Restate word for word the entries below, starting with the line with "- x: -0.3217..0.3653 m" and continuing through the line with "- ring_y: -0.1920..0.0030". Include both of those lines and no others.

(Records from a data collection)

......

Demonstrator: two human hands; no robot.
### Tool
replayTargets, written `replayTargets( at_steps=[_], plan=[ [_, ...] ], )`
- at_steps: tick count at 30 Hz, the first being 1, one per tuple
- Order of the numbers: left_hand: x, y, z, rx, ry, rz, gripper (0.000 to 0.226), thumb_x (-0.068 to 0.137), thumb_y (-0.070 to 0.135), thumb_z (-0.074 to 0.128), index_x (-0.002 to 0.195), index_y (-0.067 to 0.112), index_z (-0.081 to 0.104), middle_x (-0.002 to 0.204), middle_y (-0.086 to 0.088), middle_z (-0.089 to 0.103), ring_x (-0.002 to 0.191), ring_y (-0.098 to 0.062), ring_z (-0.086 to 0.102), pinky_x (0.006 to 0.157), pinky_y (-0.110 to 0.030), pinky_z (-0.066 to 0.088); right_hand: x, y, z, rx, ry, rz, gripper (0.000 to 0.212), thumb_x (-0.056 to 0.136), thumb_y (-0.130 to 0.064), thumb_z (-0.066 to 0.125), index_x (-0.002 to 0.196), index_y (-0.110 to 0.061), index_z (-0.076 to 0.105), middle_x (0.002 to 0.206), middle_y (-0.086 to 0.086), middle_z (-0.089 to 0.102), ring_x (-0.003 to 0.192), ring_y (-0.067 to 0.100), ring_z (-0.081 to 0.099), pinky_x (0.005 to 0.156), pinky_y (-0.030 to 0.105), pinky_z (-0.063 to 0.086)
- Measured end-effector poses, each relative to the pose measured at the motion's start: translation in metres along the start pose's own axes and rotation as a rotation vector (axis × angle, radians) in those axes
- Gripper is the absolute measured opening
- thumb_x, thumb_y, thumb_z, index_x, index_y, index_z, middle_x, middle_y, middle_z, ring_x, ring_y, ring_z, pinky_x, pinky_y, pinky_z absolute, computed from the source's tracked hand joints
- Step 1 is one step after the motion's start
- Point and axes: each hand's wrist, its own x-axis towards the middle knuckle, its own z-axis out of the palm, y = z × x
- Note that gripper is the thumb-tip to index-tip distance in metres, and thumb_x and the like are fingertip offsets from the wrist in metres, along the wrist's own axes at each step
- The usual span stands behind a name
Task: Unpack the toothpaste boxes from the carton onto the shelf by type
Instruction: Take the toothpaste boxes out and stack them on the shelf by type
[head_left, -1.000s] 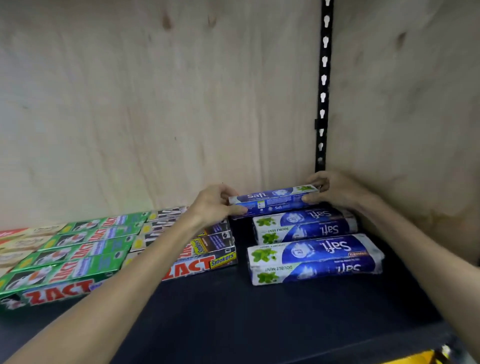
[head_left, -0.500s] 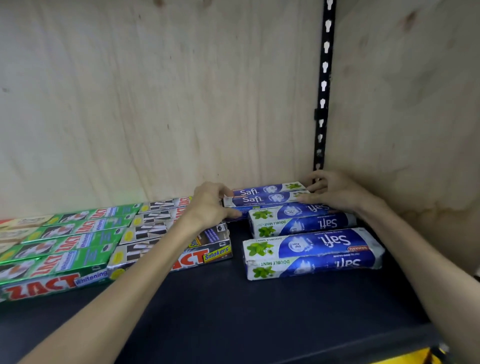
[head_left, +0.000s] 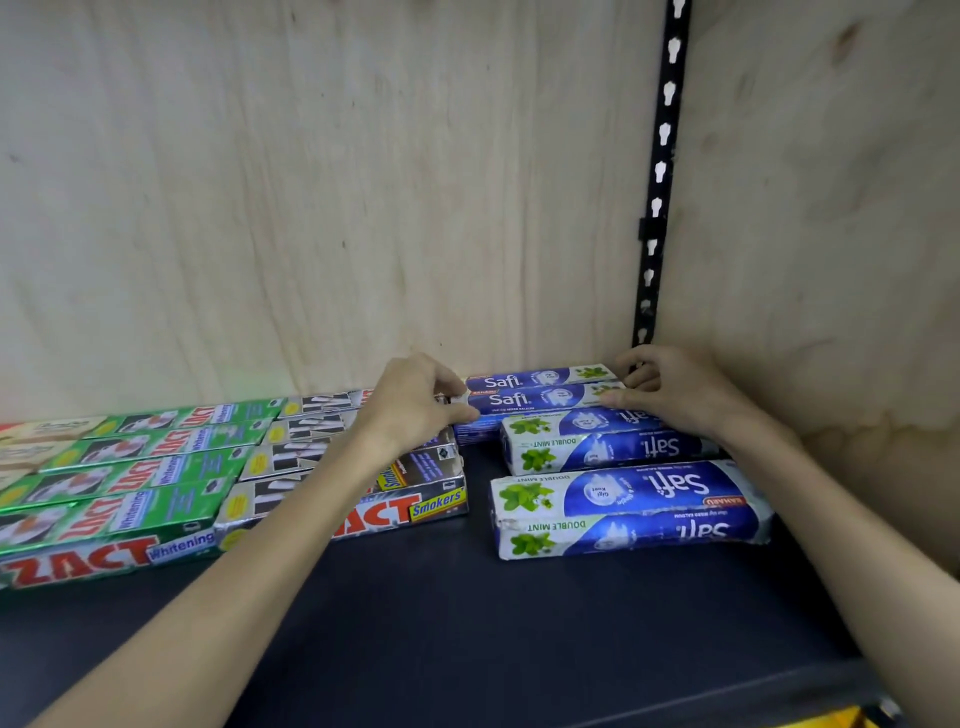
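Safi box (head_left: 540, 400), glossy blue card, lies at the shelf's (head_left: 467, 623) back corner; my left hand (head_left: 415, 410) and right hand (head_left: 675, 395) pinch its ends. I see matte black shelf, pale plywood walls (head_left: 311, 208), slotted metal rail (head_left: 660, 182).

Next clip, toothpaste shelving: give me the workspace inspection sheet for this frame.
Surface: dark shelf, front part bare.
Job's things: blue Safi box held at both ends, at the back; more Safi boxes in front; green Zact Whitening boxes left, Zact Smokers boxes beside them.
Clutter: nothing seen.
Hands: left hand and right hand pinch the box ends.
Cables: nothing seen.
Surroundings: plywood back wall, slotted black rail.
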Motion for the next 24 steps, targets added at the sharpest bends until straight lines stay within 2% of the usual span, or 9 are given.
replayTargets(
  at_steps=[2, 6, 9, 11, 14, 16, 18, 21, 24],
  plan=[
    [-0.001, 0.002, 0.002, 0.003, 0.002, 0.011, 0.039, 0.082, 0.03, 0.083, 0.114, 0.01, 0.076, 0.114, -0.004, 0.074, 0.098, -0.01, 0.063, 0.083, -0.019, 0.043, 0.001, 0.001, 0.002, 0.008, 0.001, -0.01, 0.048, 0.077, -0.037, 0.084, 0.116, -0.018, 0.065, 0.097, -0.005, 0.067, 0.092, 0.011, 0.065, 0.071, 0.018, 0.047],
    [-0.003, 0.002, 0.002, 0.009, 0.011, 0.02, 0.035, 0.082, 0.03, 0.083, 0.11, 0.01, 0.078, 0.11, -0.004, 0.075, 0.098, -0.012, 0.066, 0.081, -0.02, 0.044, 0.0, 0.001, 0.001, -0.003, 0.007, -0.011, 0.042, 0.081, -0.036, 0.081, 0.116, -0.017, 0.066, 0.103, -0.002, 0.07, 0.099, 0.016, 0.066, 0.078, 0.02, 0.048],
    [-0.007, 0.003, 0.001, 0.02, -0.002, 0.025, 0.039, 0.084, 0.035, 0.08, 0.117, 0.014, 0.075, 0.116, 0.001, 0.072, 0.103, -0.01, 0.062, 0.083, -0.021, 0.041, -0.006, -0.002, -0.005, -0.062, 0.139, -0.044, 0.022, 0.095, -0.029, 0.067, 0.114, -0.016, 0.068, 0.102, -0.004, 0.069, 0.101, 0.014, 0.064, 0.083, 0.027, 0.045],
    [-0.013, 0.007, -0.002, 0.012, 0.017, 0.058, 0.038, 0.086, 0.039, 0.077, 0.117, 0.018, 0.075, 0.113, 0.008, 0.068, 0.103, -0.006, 0.056, 0.084, -0.021, 0.037, -0.014, -0.004, -0.009, -0.03, 0.203, -0.056, 0.018, 0.1, -0.02, 0.06, 0.116, -0.016, 0.068, 0.106, -0.003, 0.07, 0.099, 0.012, 0.063, 0.086, 0.029, 0.048],
    [-0.022, 0.02, -0.005, 0.0, 0.055, 0.161, 0.027, 0.09, 0.044, 0.072, 0.109, 0.026, 0.077, 0.107, 0.015, 0.068, 0.099, -0.004, 0.058, 0.079, -0.023, 0.041, -0.032, -0.002, -0.008, -0.038, 0.123, -0.053, 0.023, 0.101, -0.019, 0.059, 0.122, -0.022, 0.066, 0.114, -0.004, 0.07, 0.101, 0.008, 0.063, 0.09, 0.029, 0.05],
    [-0.026, 0.029, -0.002, -0.035, -0.012, 0.212, 0.029, 0.087, 0.047, 0.074, 0.108, 0.028, 0.076, 0.104, 0.015, 0.07, 0.098, 0.002, 0.061, 0.083, -0.017, 0.046, -0.042, 0.002, -0.008, -0.135, 0.046, -0.065, 0.034, 0.095, -0.026, 0.068, 0.129, -0.022, 0.063, 0.123, 0.001, 0.068, 0.114, 0.015, 0.063, 0.102, 0.036, 0.048],
    [-0.029, 0.035, 0.004, -0.044, -0.133, 0.234, 0.042, 0.081, 0.052, 0.077, 0.115, 0.028, 0.073, 0.108, 0.014, 0.07, 0.1, 0.004, 0.062, 0.087, -0.011, 0.046, -0.048, 0.002, -0.011, -0.234, -0.02, -0.041, 0.059, 0.085, -0.038, 0.078, 0.138, -0.02, 0.057, 0.131, 0.006, 0.064, 0.122, 0.021, 0.059, 0.108, 0.041, 0.045],
    [-0.03, 0.041, 0.014, 0.055, -0.189, 0.275, 0.058, 0.073, 0.055, 0.081, 0.122, 0.027, 0.07, 0.11, 0.013, 0.065, 0.106, -0.006, 0.06, 0.095, -0.026, 0.048, -0.046, 0.0, -0.016, -0.305, -0.087, 0.012, 0.09, 0.071, -0.049, 0.086, 0.147, -0.024, 0.045, 0.137, 0.003, 0.059, 0.126, 0.02, 0.053, 0.11, 0.041, 0.041],
    [-0.028, 0.041, 0.016, 0.07, -0.188, 0.272, 0.065, 0.069, 0.056, 0.084, 0.125, 0.025, 0.068, 0.11, 0.008, 0.064, 0.105, -0.01, 0.058, 0.097, -0.036, 0.049, -0.036, 0.0, -0.014, -0.507, -0.143, 0.029, 0.104, 0.065, -0.055, 0.087, 0.151, -0.031, 0.034, 0.139, -0.001, 0.055, 0.129, 0.025, 0.044, 0.11, 0.045, 0.037]
  ],
)
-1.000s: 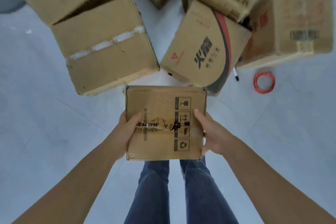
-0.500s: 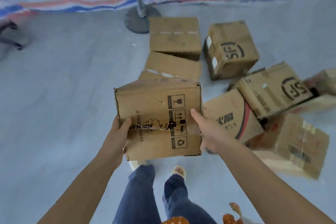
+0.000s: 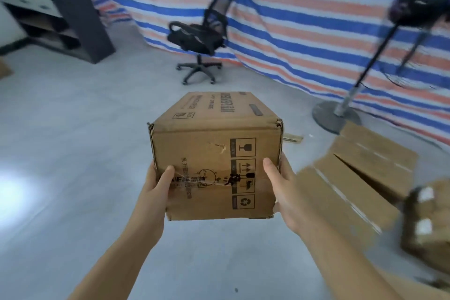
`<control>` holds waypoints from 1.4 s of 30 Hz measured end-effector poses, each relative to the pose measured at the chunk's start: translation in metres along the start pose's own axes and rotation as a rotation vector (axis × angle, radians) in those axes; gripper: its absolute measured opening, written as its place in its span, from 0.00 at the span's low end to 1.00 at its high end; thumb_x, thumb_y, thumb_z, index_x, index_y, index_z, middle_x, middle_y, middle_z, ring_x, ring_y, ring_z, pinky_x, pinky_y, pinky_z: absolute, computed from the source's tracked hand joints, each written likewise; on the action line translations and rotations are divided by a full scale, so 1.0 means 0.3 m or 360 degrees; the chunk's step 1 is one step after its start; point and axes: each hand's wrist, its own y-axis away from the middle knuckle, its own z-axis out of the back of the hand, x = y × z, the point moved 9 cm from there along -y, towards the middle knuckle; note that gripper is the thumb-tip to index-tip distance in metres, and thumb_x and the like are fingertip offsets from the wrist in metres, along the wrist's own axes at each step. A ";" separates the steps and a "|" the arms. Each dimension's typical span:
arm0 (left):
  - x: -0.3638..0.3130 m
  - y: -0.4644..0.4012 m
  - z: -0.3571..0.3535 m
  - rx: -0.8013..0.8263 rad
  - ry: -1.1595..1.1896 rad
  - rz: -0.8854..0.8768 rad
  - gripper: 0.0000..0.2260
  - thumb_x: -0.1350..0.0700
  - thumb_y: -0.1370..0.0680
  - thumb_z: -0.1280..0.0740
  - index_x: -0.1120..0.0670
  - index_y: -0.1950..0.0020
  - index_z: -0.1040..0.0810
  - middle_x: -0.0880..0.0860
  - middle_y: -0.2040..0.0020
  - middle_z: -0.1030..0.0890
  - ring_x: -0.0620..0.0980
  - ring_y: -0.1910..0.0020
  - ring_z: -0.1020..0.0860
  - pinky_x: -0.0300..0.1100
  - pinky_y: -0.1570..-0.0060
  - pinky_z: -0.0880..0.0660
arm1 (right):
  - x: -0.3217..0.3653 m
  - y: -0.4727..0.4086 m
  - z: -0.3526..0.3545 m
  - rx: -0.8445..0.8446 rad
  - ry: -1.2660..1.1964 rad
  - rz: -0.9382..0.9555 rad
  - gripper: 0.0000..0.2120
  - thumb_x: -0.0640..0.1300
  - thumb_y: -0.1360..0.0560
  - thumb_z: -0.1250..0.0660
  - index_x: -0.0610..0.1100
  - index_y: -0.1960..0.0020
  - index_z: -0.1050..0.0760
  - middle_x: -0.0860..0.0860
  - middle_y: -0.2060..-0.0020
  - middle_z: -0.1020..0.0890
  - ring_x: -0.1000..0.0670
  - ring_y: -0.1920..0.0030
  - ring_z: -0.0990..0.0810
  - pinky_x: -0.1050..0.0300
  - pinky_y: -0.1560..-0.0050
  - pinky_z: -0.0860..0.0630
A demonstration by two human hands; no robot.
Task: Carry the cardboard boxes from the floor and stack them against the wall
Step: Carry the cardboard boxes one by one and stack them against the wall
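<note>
Grey floor, striped tarp wall (image 3: 304, 22) behind. Both the left hand (image 3: 155, 187) and right hand (image 3: 280, 185) clamp a cardboard box (image 3: 214, 161) aloft, short of the office chair (image 3: 197, 36). It looks mid-carry; next, walk it to the wall and set it down.

A cardboard box (image 3: 215, 161) sits between the two hands, the left hand (image 3: 155, 192) pressed on its left side and the right hand (image 3: 280, 190) on its right side, raised off the floor (image 3: 73, 153). Beyond the hands stands an office chair (image 3: 198, 39) before the hanging tarp (image 3: 304, 14), with a shelf unit (image 3: 56, 14) far off to the left of the hands. To the right of the hands, more boxes (image 3: 360, 178) lie on the floor, and behind them a standing fan (image 3: 345, 105) rises near the tarp.
</note>
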 end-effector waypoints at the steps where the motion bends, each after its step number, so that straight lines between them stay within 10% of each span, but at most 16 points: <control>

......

Solution to this problem:
  - x: -0.3217..0.3653 m
  - y: -0.4727..0.4086 m
  - z: -0.3526..0.3545 m
  - rx: -0.8445..0.8446 rad
  - ry: -1.2660..1.1964 rad
  - rz: -0.9382..0.9555 rad
  - gripper: 0.0000..0.2120
  - thumb_x: -0.0640..0.1300
  - thumb_y: -0.1360..0.0560
  - thumb_z: -0.1250..0.0660
  - index_x: -0.0610..0.1100
  - index_y: -0.1960..0.0020
  - index_z: -0.1050..0.0760
  - middle_x: -0.0860..0.0860
  - middle_y: -0.2060..-0.0020
  - middle_z: -0.1020..0.0890
  - ring_x: -0.1000..0.0670
  - ring_y: -0.1920..0.0030

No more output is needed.